The purpose of this study was to explore the value of continuous glucose monitoring (CGM) in predicting T1D onset.

DESIGN AND SETTING

The Diabetes Autoimmunity Study in the Young (DAISY) prospectively follows children at increased risk for development of islet autoantibodies (islet autoantibody positive; Ab+) and T1D.

PARTICIPANTS

We analyzed 23 Ab+ participants with available longitudinal CGM data.

MAIN OUTCOME MEASURE

CGM metrics as glycemic predictors of progression to T1D.

RESULTS

Of 23 Ab+ participants with a baseline CGM, 8 progressed to diabetes at a median age of 13.8 years during a median follow-up of 17.7 years (interquartile range, 14.6 to 22.0 years). Compared with nonprogressors, participants who progressed to diabetes had significantly increased baseline glycemic variability (SD, 29 vs 21 mg/dL; P = 0.047), daytime sensor average (122 vs 106 mg/dL; P = 0.02), and daytime sensor area under the curve (AUC, 470,370 vs 415,465; P = 0.047). They spent 24% of time at >140 mg/dL and 12% at >160 mg/dL compared with, respectively, 8% and 3% for nonprogressors (both P = 0.005). A receiver-operating characteristic curve analysis showed an AUC of 0.85 for percentage of time spent at >140 or 160 mg/dL. The cutoff of 18% time spent at >140 mg/dL had 75% sensitivity, 100% specificity, and a 100% positive predictive value for diabetes prediction, although these values could change because some nonprogressors may develop diabetes with longer follow-up.

CONCLUSIONS

Eighteen percent or greater CGM time spent at >140 mg/dL predicts progression to diabetes in Ab+ children.

摘要

背景

需要准确的测量方法来预测和诊断 1 型糖尿病(T1D)高危人群。

目的

本研究旨在探讨连续血糖监测(CGM)在预测 T1D 发病中的价值。

设计和设置

青少年糖尿病自身免疫研究(DAISY)前瞻性地随访具有胰岛自身抗体(胰岛自身抗体阳性;Ab+)和 T1D 发展风险的儿童。

参与者

我们分析了 23 名具有可用纵向 CGM 数据的 Ab+参与者。

主要观察指标

CGM 指标作为进展为 T1D 的血糖预测指标。

结果

在基线时进行 CGM 的 23 名 Ab+参与者中,有 8 名在中位年龄为 13.8 岁时进展为糖尿病,中位随访时间为 17.7 年(四分位间距,14.6 至 22.0 年)。
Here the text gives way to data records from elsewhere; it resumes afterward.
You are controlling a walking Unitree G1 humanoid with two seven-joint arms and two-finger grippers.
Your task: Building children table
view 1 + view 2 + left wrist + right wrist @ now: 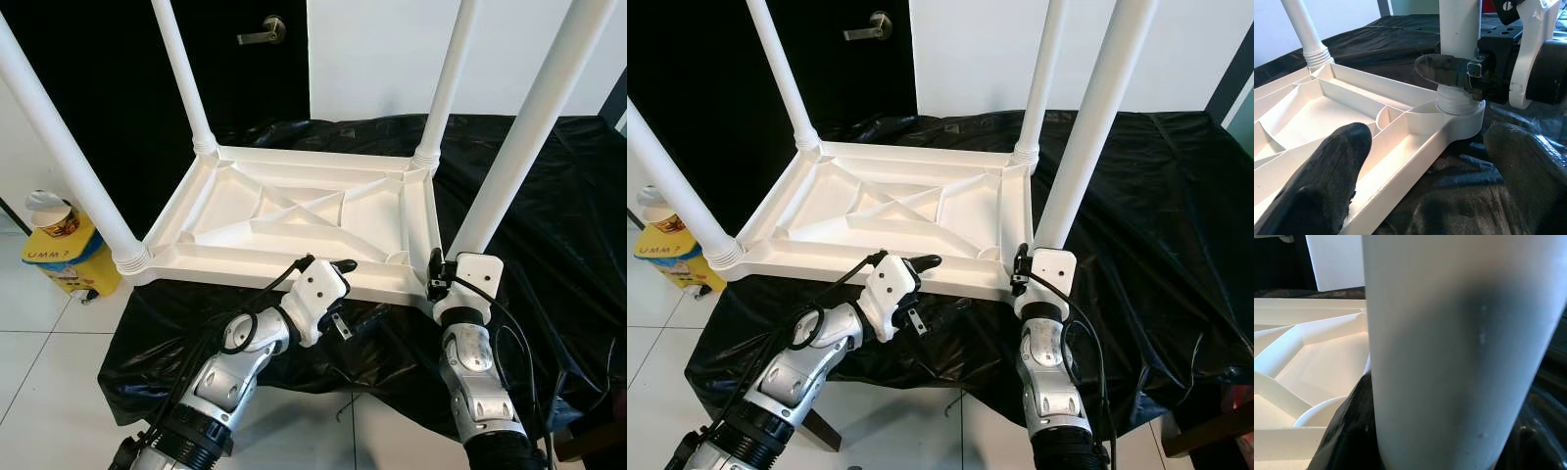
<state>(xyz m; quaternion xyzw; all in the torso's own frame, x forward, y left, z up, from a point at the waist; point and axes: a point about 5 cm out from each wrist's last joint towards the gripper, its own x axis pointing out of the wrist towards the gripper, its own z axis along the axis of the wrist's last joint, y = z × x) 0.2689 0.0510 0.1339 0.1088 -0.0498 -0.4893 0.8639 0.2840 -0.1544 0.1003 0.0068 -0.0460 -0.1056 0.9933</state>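
Observation:
The white children's table lies upside down on a black cloth, its legs pointing up. My right gripper is shut on the base of the near right leg; that leg stands close up in the right wrist view, with a black finger against it. My left gripper is open at the table's front rim. One of its fingers is over the tabletop's ribbed underside, the other over the cloth outside.
Three more white legs rise at the near left, far left and far right. A yellow box with a cup stands on the tiled floor at the left. A dark door with a handle is behind.

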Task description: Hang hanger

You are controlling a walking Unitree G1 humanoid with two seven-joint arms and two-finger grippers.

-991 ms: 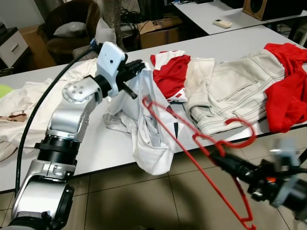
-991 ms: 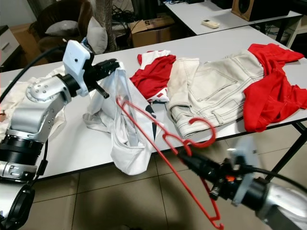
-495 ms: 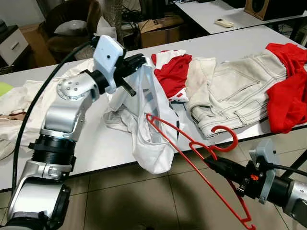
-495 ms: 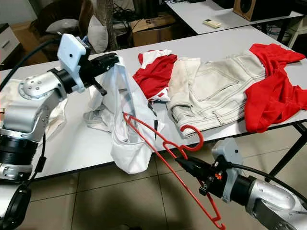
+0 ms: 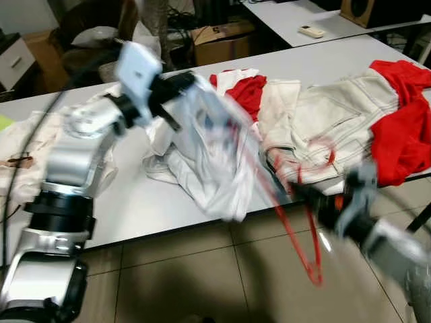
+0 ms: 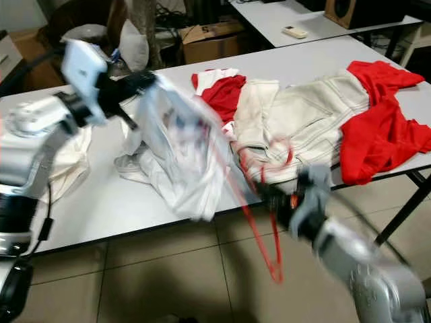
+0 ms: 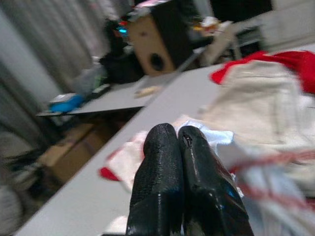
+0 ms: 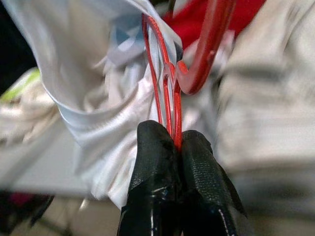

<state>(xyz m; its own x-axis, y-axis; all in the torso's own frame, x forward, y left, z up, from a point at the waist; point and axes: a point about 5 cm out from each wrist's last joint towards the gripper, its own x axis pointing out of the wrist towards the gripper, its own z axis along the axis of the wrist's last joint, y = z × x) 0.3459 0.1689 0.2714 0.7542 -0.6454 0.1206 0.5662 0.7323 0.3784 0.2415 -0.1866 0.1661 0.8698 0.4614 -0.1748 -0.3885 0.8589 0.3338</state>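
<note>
My left gripper [image 5: 187, 82] is raised over the white table [image 5: 128, 202] and is shut on the collar of a white garment [image 5: 209, 158]. The garment hangs down past the table's front edge. In the left wrist view the fingers [image 7: 162, 162] are pressed together with white cloth at their tips. My right gripper [image 5: 304, 195], at the table's front edge, is shut on a red hanger [image 5: 296, 235]. The right wrist view shows the hanger's neck [image 8: 170, 98] between the fingertips. One arm of the hanger reaches into the garment [image 8: 98, 88]. The head views are blurred by motion.
Cream jeans [image 5: 323, 114] and a red shirt [image 5: 404, 128] lie on the table's right half. A red and white shirt [image 5: 246, 91] lies behind the garment, and pale clothes [image 5: 27, 145] at the left. A tiled floor [image 5: 175, 276] lies in front, more tables and boxes behind.
My right arm has swung up and left with the hanger, pushing it toward and into the white garment. The left gripper still holds the garment up. The picture has blurred.
</note>
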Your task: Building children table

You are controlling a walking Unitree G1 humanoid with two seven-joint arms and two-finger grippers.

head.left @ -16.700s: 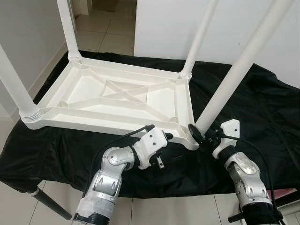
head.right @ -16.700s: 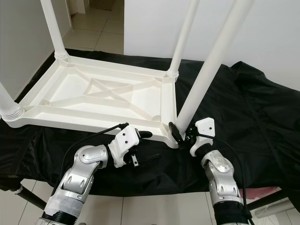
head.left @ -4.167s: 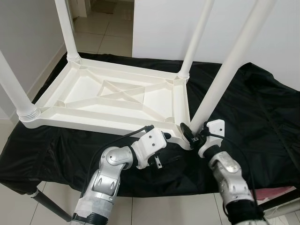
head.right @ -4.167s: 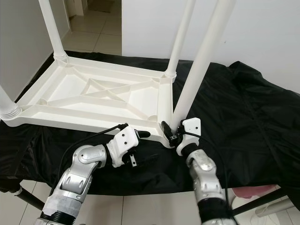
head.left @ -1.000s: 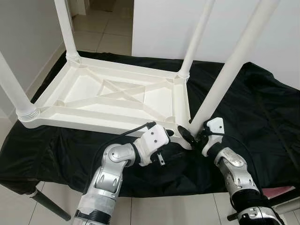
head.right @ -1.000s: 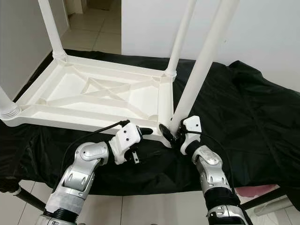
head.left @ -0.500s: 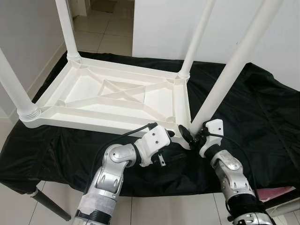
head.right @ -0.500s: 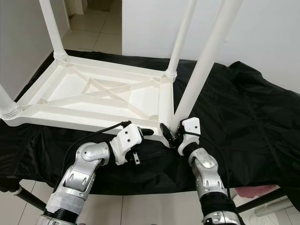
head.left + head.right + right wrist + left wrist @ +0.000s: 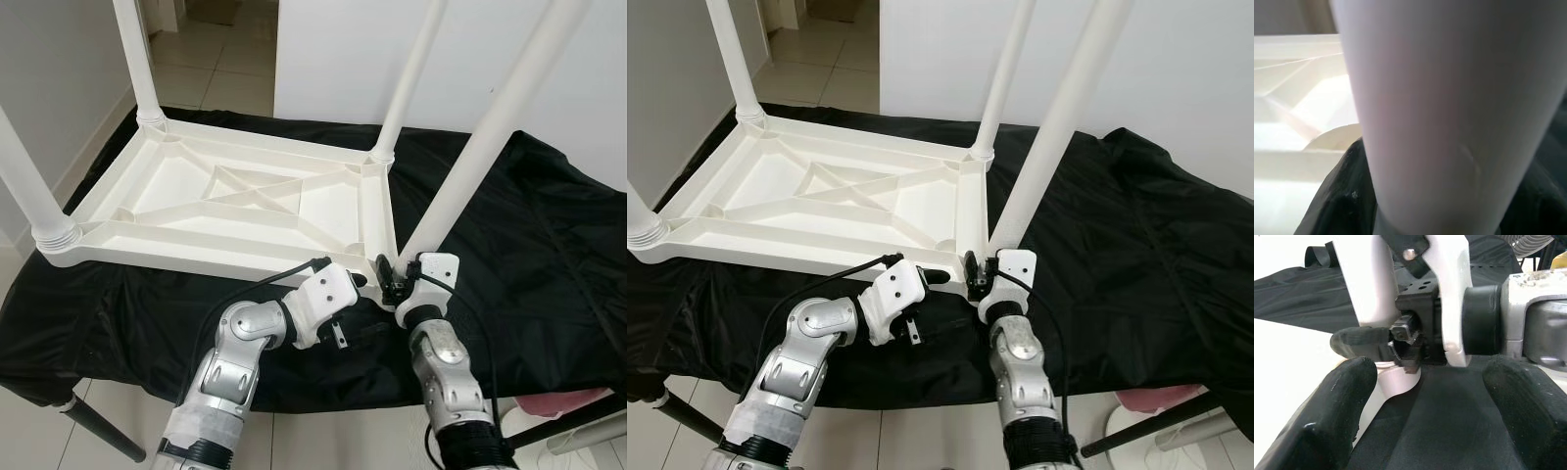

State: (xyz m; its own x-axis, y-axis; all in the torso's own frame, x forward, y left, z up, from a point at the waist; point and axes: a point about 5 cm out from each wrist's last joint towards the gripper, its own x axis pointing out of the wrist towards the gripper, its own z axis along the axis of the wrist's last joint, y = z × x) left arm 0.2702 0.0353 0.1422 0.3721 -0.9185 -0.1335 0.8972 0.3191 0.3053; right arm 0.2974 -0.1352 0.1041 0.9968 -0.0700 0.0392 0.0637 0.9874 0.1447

与非进展者相比,进展为糖尿病的参与者基线血糖变异性显著增加(SD,29 与 21mg/dL;P=0.047),日间传感器平均值(122 与 106mg/dL;P=0.02)和日间传感器曲线下面积(AUC,470370 与 415465;P=0.047)。与非进展者相比,他们分别有 24%的时间血糖高于 140mg/dL,12%的时间血糖高于 160mg/dL,而非进展者分别为 8%和 3%(均 P=0.005)。受试者工作特征曲线分析显示,血糖高于 140 或 160mg/dL 的时间百分比的 AUC 为 0.85。血糖高于 140mg/dL 的时间百分比为 18%的截断值对糖尿病预测具有 75%的敏感性、100%的特异性和 100%的阳性预测值,尽管这些值可能会发生变化,因为一些非进展者可能会随着随访时间的延长而发展为糖尿病。

结论

CGM 时间超过 140mg/dL 的 18%或更多时间可预测 Ab+儿童进展为糖尿病。